All of lore.kernel.org
 help / color / mirror / Atom feed
* [PATCH v3] signal: Let tasks cache one sigqueue struct.
@ 2023-04-06 19:40 Sebastian Andrzej Siewior
  2023-04-06 20:47 ` [PATCH v4] " Sebastian Andrzej Siewior
  0 siblings, 1 reply; 5+ messages in thread
From: Sebastian Andrzej Siewior @ 2023-04-06 19:40 UTC (permalink / raw)
  To: linux-kernel
  Cc: Eric W. Biederman, Ben Segall, Christian Brauner,
	Daniel Bristot de Oliveira, Dietmar Eggemann, Ingo Molnar,
	Juri Lelli, Mel Gorman, Oleg Nesterov, Peter Zijlstra,
	Steven Rostedt, Thomas Gleixner, Valentin Schneider,
	Vincent Guittot

The sigqueue caching originated in the PREEMPT_RT tree. A few of the
applications, that were ported to Linux, were ported from OS-9. Sending
notifications from one task to another via a signal was a common
communication model there and so the applications are heavy signal
users. Removing the allocation reduces the critical path, avoids locks
and so lowers the maximal latency of the task while sending a signal.
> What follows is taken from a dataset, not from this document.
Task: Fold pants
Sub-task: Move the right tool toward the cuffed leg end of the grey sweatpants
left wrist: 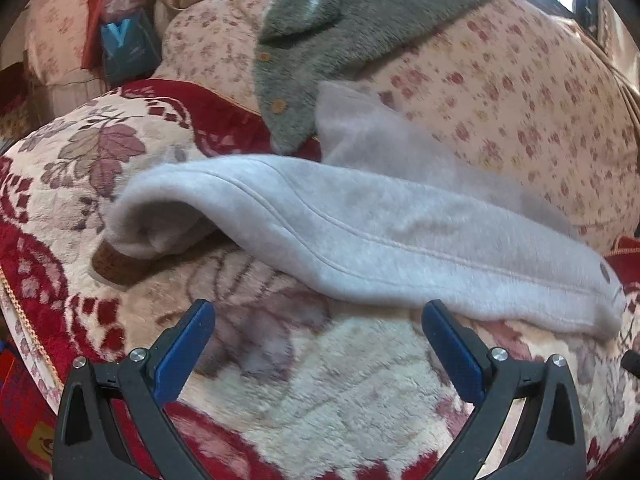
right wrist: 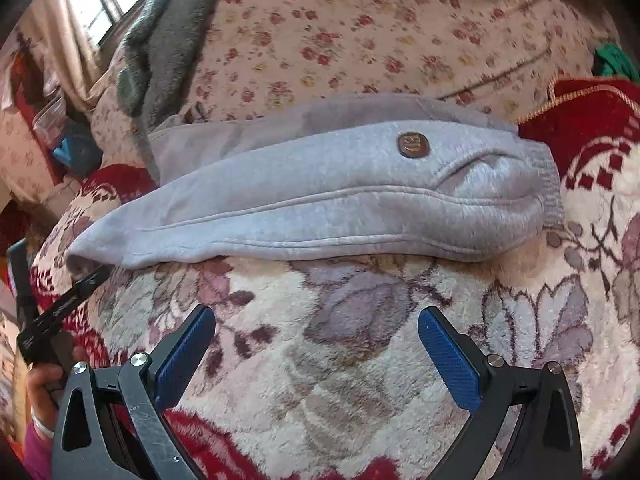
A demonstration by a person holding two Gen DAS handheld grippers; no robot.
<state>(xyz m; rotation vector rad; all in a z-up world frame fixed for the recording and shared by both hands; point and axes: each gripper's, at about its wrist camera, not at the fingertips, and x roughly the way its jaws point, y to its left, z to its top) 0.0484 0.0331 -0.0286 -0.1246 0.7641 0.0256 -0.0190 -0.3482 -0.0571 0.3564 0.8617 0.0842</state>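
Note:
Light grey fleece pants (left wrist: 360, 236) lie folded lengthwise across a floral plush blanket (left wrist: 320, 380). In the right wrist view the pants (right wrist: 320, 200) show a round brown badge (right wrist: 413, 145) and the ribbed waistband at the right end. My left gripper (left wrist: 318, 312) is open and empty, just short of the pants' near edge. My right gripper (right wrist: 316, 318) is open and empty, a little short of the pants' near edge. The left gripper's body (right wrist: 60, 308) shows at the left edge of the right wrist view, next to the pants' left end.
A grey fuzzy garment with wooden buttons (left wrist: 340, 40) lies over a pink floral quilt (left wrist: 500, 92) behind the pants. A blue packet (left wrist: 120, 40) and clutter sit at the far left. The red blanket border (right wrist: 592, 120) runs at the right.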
After posting the first version a discussion came up whether it wouldn't
make sense to have this caching unconditionally and not restricted to
PREEMPT_RT only.

The sigqueue flagged SIGQUEUE_PREALLOC is used by the POSIX timer code.
It is allocated on initialisation and reused during the lifetime of the
timer. The sigqueue is freed once the timer is deleted. The POSIX timer
sigqueue has its own caching and unique lifetime pattern and therefore
does not fit for the generic caching.

In the common case the signal is dequeued and freed in collect_signal().
At this point, the 'current' task receives the signal and its
sighand_struct::siglock is held.

__sigqueue_alloc() is used to allocate a new sigqueue. The task_struct
passed as argument is the task that will receive the signal. Its
sighand_struct::siglock is acquired (except for SIGQUEUE_PREALLOC
allocation which is ignored). Use a cached sigqueue before allocating a
new one.

As a result of this pattern, the task sending a signal will use the
cache from the task that will receive the signal which in turn caches
the signal.

The numbers of system boot followed by an allmod kernel build:
Out of 333216 allocations, 194876 (~58%) were served from the cache.
From all free invocations, 4212 were in a path were caching is not done
and 329002 sigqueue were cached.

Cache the struct sigqueue in collect_signal() and reuse it for the
allocation. Rely on sighand_struct::siglock locking for cache handling
which is held during allocation and free. The cache is cleaned once
sighand_struct is freed.

Signed-off-by: Sebastian Andrzej Siewior <bigeasy@linutronix.de>
---
 v2…v3: Wrote the patch and its description from scratch without looking
 at the previous version.

 include/linux/sched/signal.h |    2 +
 kernel/fork.c                |   11 +++++++++
 kernel/signal.c              |   48 +++++++++++++++++++++++++++++++++++++++----
 3 files changed, 57 insertions(+), 4 deletions(-)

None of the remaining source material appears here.